PROBLEM:
Where the data below shows a picture, leave that picture out and copy the rest exactly.

GIVEN MATERIAL:
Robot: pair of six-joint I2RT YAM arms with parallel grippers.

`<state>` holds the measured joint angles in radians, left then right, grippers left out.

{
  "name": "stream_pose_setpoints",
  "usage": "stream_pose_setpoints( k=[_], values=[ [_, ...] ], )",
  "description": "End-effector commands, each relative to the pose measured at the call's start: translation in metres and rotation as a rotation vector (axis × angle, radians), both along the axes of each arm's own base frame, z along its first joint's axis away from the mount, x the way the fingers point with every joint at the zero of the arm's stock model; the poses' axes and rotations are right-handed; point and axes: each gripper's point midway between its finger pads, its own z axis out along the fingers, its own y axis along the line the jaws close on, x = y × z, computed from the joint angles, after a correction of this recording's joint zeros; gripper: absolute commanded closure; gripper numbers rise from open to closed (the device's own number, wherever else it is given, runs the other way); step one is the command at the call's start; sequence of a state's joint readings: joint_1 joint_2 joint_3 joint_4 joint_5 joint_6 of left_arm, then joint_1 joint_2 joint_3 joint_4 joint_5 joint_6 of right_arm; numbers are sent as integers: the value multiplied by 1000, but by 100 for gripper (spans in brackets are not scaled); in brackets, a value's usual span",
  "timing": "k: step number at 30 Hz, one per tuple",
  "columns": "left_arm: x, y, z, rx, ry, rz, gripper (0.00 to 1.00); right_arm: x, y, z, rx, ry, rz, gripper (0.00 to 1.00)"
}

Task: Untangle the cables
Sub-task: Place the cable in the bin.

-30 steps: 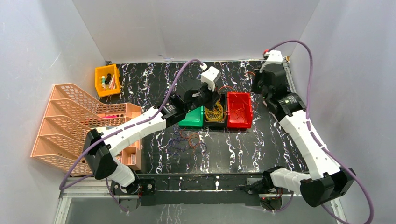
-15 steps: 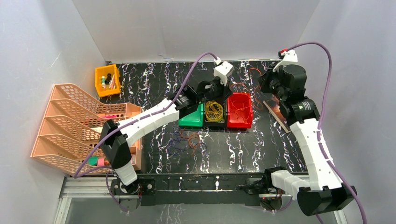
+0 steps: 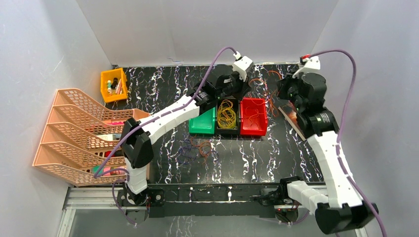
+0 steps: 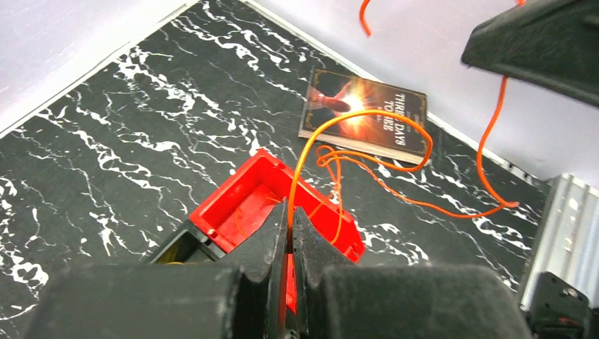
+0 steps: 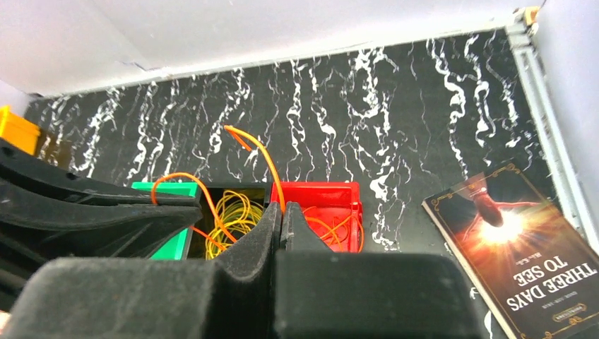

TASK RESPONSE:
Robot: pair of six-joint I2RT YAM arms with parallel grippers.

`<state>` holds the measured joint angles in radians, left then right, grippers left out.

{
  "name": "stream_pose_setpoints",
  "usage": "stream_pose_setpoints( k=[_], values=[ [_, ...] ], )",
  "description": "End-effector commands, each relative to the pose measured at the call's start: translation in metres and rotation as a rotation vector (axis × angle, radians), both along the axes of each arm's own base frame, z along its first joint's axis away from the mount, x the way the fingers point with every joint at the zero of the arm's stock model; the poses' axes and rotations are right-handed; point and axes: each gripper's point midway between its finger pads, its own z axis out along the fingers, its own y axis along the line the jaws close on, x = y × z, computed from the joint angles, after a correction of this recording's joint zeros; gripper: absolute commanded closure; gripper numbers rise from open to closed (the device's own number, wherever else it is given, runs the other way); step one is the command at the call's start; sequence of a state's joint readings: joint_1 joint_2 joint_3 joint_4 joint_5 joint_6 of left_arm, then joint_1 joint_2 joint_3 joint_4 joint_5 joint_6 of right_arm; numbers are sent as integers: the value multiplied by 1000, but by 100 for gripper (spans in brackets are not scaled); in brackets, a value's usual span",
  "timing": "k: step number at 30 Hz, one per tuple",
  "columns": "left_arm: x, y, z, rx, ry, rz, gripper (0.00 to 1.00); right_arm: x, y, z, rx, ry, rz, gripper (0.00 to 1.00)"
}

Task: Untangle the cables
Sub-task: Place the cable in the bin.

-30 steps: 
-15 steps: 
+0 steps: 
+0 steps: 
+0 steps: 

This finishes the answer to the exercise.